Yamata paused again. She sighed a deep, repulsed sigh.

"Emily Montgomery is dead because of one man. That man." She pointed but didn't look. "Arpad Karpati. And at the end of this trial, at the conclusion of the evidence, we are going to stand up again and ask for justice for Emily, ask for the only just verdict in this case: guilty.

"Thank you."

The room took a moment to relax from Yamata's grip. The spectators started breathing again and after a moment a few of the jurors shifted in their seats. It even took a moment for Judge Quinn to move to the next order of business.

"Mr. Welles." She looked down at him. "Does the defense wish to present its opening statement now, or reserve until the close of the State's case-in-chief?"

Welles stood up and smiled at the judge. "The jury will remember what the State promised here, Your Honor, and what they will inevitably fail to deliver by way of actual evidence. The defense will reserve its opening statement."

Quinn held her scowl in check in front of the jury, but Brunelle had more trouble. It wasn't just that Welles had managed to both reserve and give a micro-opening with his comment. It was that, damn him, he was right. Yamata had given a fantastic opening. Now they had better deliver.

Chapter 32

"Call your first witness," Judge Quinn instructed Brunelle.

The first witness. This was always one of the most important decisions in trial practice. Who do you start with? The lead detective, to explain the investigation? The first cop who arrived, to describe the crime scene? The medical examiner, to explain the cause of death? Yamata had suggested all of those, but Brunelle shook his head each time. Every case is different and the facts of each case tell you who to call first.

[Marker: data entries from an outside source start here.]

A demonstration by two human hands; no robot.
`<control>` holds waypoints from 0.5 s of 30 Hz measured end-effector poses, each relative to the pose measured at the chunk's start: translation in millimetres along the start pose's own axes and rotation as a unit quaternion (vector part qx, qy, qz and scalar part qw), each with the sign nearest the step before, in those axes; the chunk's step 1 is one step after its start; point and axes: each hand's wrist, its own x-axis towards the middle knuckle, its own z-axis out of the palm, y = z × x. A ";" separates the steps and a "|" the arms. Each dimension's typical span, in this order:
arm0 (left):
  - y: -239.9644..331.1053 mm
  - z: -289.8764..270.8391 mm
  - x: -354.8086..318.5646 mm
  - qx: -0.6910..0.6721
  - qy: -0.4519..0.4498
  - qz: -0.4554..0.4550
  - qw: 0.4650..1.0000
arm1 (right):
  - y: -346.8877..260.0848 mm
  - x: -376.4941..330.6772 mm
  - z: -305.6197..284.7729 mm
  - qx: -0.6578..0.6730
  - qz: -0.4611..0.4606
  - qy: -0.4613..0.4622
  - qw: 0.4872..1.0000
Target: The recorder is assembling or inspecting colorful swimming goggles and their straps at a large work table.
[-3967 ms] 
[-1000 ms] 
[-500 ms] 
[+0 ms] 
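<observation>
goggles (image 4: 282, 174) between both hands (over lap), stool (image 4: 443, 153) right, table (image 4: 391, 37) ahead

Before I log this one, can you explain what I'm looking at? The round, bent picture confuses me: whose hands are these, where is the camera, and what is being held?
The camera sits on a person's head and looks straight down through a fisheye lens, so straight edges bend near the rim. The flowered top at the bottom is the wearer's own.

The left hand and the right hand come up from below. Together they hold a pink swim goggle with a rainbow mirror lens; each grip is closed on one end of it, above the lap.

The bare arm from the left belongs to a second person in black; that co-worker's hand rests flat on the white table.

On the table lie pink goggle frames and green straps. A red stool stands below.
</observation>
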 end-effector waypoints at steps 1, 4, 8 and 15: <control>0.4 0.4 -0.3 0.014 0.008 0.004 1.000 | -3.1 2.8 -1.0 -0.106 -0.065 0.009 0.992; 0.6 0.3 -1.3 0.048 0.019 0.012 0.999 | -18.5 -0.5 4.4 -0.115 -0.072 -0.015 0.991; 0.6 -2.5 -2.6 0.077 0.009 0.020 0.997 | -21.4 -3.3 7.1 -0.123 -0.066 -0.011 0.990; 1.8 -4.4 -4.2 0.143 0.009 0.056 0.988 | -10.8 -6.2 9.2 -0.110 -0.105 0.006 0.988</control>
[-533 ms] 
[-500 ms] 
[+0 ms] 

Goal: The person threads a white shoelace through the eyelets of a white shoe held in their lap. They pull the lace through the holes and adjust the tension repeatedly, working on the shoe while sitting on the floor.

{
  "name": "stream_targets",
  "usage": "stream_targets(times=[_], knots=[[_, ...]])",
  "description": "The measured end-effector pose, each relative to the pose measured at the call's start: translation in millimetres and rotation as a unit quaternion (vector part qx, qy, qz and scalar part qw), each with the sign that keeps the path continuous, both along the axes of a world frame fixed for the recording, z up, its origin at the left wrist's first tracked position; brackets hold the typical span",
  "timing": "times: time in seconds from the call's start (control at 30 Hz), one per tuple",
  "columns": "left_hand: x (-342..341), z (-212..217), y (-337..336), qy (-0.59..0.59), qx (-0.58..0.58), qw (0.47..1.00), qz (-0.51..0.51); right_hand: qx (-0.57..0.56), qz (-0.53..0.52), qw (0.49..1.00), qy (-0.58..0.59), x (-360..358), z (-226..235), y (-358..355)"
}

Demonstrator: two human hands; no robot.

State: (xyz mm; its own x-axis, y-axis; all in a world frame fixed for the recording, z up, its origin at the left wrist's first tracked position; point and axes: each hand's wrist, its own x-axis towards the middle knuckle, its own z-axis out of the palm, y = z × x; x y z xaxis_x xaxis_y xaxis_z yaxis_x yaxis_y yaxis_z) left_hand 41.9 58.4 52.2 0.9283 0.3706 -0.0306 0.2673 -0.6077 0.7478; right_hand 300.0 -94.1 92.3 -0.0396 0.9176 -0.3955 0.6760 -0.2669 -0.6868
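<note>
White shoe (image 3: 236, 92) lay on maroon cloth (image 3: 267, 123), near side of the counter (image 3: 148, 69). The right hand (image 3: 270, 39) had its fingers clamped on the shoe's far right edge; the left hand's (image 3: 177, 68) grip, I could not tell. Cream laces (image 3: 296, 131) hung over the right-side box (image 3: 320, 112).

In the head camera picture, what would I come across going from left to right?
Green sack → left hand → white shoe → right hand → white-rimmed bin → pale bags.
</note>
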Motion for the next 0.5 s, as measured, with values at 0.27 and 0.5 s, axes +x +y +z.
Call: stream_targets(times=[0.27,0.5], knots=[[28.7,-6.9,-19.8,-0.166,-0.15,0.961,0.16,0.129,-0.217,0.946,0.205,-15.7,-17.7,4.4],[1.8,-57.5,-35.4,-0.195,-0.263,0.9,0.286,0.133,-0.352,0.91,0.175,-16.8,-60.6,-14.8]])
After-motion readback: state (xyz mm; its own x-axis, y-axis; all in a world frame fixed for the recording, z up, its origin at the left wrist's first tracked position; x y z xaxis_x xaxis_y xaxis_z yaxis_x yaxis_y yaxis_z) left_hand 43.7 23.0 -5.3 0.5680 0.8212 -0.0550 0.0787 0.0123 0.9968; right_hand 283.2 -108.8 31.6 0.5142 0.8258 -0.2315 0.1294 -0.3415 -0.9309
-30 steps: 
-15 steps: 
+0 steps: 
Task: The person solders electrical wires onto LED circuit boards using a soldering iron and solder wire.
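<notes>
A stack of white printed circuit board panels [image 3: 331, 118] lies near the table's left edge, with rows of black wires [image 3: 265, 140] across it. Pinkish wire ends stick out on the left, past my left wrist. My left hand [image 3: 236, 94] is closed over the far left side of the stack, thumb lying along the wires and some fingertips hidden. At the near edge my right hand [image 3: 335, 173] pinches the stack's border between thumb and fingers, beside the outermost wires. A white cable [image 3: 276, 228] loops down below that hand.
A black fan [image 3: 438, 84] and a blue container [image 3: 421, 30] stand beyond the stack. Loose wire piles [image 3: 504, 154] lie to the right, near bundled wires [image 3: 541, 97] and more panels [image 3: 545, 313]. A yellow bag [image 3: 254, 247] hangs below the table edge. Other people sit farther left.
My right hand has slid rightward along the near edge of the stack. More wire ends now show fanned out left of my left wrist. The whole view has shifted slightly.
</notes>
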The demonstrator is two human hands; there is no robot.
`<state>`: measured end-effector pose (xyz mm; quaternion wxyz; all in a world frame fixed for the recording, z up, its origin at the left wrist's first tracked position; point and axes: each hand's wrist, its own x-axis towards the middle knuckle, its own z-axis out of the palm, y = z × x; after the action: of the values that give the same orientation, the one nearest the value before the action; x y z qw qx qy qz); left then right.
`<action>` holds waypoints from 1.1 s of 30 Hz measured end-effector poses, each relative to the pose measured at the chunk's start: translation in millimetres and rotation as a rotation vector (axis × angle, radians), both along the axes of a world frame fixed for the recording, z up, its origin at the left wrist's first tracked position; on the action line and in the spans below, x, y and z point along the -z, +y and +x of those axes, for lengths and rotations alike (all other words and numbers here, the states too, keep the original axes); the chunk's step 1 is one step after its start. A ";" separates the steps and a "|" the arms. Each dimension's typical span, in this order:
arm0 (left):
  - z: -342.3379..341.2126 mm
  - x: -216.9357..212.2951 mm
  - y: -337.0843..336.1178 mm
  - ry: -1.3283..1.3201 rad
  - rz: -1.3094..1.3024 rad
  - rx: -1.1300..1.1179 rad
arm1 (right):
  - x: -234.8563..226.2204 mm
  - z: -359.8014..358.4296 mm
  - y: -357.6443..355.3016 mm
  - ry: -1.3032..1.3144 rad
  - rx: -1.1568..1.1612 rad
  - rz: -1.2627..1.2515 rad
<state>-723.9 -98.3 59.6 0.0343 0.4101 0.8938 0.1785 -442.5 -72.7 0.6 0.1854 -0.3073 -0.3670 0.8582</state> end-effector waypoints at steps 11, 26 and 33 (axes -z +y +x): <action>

In this case, with these facts, there was really only one person to call first.

Mom.

Janet Montgomery looked up at the judge, raised her right hand, and swore to tell the truth, the whole truth, and nothing but the truth.

Brunelle had everything ready. He made sure the box of tissues was not on the witness stand, but rather on his table, so he could get them for her in front of the jury. He had all the photos lined up on the counter in front of the court reporter. He started with the "in life" of a smiling Emily, hugging a puppy in the park on a sunny spring day. He left it up on the projector as Janet told the jury about her wonderful daughter.

Then a photo of the house. Not on a sunny spring day, though. That night. Dark, lit up by red and blue police car lights.

That's when he got to give her the tissues.

Then the photo of the note on the front door. Blown up, nice and big, on the screen. There wasn't a person in that jury box who wouldn't have been terrified to come home to that note on their door.

The only photo left to show was Emily hanging upside down just inside that door. Dead, thanks to Arpad Karpati.

Everybody knew that was the next photo.

And Brunelle didn't show it to her. Because you don't do that to a mom.

Mom told the jury who Emily had been. Let the cops tell them who she was now.

"Thank you, Mrs. Montgomery." Brunelle nodded to her, then looked up to the judge. "No further questions."

He sat down and got a "Great job" whisper from Yamata. It had gone perfectly. He'd extracted all the information he needed, and done so respectfully. His care and discretion just underlined for the jury how terrible the crime was, how unfathomable the loss. The smallest smile crept into the corner of his mouth furthest from the jury box.